* Work task: Should a line below contain the word "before", report it.

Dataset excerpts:

▽

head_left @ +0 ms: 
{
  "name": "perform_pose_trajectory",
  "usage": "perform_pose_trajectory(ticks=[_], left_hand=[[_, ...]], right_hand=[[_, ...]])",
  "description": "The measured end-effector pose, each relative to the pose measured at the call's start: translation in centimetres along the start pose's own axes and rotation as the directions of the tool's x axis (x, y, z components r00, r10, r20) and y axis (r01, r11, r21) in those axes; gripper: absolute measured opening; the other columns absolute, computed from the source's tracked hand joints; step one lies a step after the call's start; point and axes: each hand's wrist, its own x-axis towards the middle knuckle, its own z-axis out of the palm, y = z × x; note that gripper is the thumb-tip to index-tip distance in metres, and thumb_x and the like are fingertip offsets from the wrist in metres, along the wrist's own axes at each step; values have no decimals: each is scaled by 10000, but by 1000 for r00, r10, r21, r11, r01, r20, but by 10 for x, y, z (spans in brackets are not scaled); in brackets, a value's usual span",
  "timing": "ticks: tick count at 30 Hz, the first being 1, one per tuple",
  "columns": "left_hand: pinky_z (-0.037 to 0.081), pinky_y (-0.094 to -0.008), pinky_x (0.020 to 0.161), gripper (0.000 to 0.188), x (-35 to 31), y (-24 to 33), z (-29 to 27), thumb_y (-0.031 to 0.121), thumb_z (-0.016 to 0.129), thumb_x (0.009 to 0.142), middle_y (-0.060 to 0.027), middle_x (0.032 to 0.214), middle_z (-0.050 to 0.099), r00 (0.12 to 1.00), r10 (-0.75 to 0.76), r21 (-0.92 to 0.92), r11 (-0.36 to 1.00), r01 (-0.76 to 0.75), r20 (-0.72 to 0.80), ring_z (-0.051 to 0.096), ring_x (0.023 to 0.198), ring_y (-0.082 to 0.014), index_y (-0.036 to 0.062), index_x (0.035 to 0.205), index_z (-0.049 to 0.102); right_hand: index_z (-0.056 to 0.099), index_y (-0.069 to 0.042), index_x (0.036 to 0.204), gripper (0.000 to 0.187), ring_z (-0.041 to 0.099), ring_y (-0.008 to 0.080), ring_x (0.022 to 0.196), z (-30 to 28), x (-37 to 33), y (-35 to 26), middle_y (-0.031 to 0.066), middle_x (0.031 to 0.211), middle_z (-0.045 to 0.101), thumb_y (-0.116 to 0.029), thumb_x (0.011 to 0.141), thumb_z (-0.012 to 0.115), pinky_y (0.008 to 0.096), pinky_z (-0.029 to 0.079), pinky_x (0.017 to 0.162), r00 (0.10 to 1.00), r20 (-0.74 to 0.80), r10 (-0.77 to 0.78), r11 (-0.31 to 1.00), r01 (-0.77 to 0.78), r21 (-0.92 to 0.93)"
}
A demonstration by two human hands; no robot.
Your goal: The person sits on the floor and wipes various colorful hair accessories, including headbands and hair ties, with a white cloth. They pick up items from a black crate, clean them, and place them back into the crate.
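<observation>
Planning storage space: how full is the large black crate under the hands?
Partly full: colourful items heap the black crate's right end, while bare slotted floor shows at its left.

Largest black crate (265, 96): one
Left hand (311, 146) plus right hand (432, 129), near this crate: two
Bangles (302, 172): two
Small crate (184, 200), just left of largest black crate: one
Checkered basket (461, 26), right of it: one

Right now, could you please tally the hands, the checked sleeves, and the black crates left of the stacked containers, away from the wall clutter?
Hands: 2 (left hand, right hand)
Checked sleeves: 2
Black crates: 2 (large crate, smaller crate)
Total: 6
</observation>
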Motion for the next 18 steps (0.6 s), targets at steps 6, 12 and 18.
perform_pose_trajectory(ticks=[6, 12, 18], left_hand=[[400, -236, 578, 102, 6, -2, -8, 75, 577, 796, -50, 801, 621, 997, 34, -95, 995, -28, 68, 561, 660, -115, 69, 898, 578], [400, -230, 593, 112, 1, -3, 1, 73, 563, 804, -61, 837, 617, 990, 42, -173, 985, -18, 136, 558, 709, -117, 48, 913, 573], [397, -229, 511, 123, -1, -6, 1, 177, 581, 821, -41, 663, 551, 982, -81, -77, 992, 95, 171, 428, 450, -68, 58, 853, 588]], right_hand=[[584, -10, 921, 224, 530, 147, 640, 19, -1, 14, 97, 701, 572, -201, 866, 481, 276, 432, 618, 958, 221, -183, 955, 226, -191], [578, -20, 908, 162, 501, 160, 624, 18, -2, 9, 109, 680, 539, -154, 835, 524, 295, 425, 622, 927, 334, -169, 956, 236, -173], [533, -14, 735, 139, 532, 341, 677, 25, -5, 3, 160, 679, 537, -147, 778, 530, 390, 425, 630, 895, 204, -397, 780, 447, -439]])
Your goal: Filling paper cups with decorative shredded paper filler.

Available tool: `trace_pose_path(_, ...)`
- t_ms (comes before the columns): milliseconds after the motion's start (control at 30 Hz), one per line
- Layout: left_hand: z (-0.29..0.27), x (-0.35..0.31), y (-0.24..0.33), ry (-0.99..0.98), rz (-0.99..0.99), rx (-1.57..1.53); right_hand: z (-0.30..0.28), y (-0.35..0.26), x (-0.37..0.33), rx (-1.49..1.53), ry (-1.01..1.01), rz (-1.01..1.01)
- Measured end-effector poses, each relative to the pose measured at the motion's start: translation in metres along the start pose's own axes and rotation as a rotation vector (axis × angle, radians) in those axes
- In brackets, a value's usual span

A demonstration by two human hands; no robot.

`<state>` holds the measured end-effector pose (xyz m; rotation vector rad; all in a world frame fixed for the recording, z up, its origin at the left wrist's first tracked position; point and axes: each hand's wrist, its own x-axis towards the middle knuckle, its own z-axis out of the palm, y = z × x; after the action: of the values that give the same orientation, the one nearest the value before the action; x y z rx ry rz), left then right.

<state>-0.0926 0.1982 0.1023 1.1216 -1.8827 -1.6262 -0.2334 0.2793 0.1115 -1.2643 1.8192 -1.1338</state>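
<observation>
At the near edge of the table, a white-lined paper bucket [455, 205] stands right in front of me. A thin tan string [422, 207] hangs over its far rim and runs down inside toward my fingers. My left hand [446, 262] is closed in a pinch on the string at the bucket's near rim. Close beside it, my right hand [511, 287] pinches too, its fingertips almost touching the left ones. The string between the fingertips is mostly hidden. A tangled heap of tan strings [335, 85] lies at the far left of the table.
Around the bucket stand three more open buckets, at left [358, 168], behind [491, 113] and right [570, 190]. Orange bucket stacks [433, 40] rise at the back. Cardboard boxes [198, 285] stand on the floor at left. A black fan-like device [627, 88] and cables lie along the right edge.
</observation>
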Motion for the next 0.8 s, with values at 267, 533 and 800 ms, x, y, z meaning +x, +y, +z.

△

* Exercise answer:
- t_ms (comes before the columns): milliseconds after the motion's start (control at 30 Hz), one per line
`<state>` holds the measured end-effector pose (xyz m; rotation vector rad; all in a world frame fixed for the recording, z up, its origin at the left wrist's first tracked position; point and axes: each hand's wrist, its own x-axis towards the middle knuckle, its own z-axis out of the palm, y = z × x; after the action: of the values that give the same orientation, the one nearest the value before the action; x y z rx ry rz), left then right.

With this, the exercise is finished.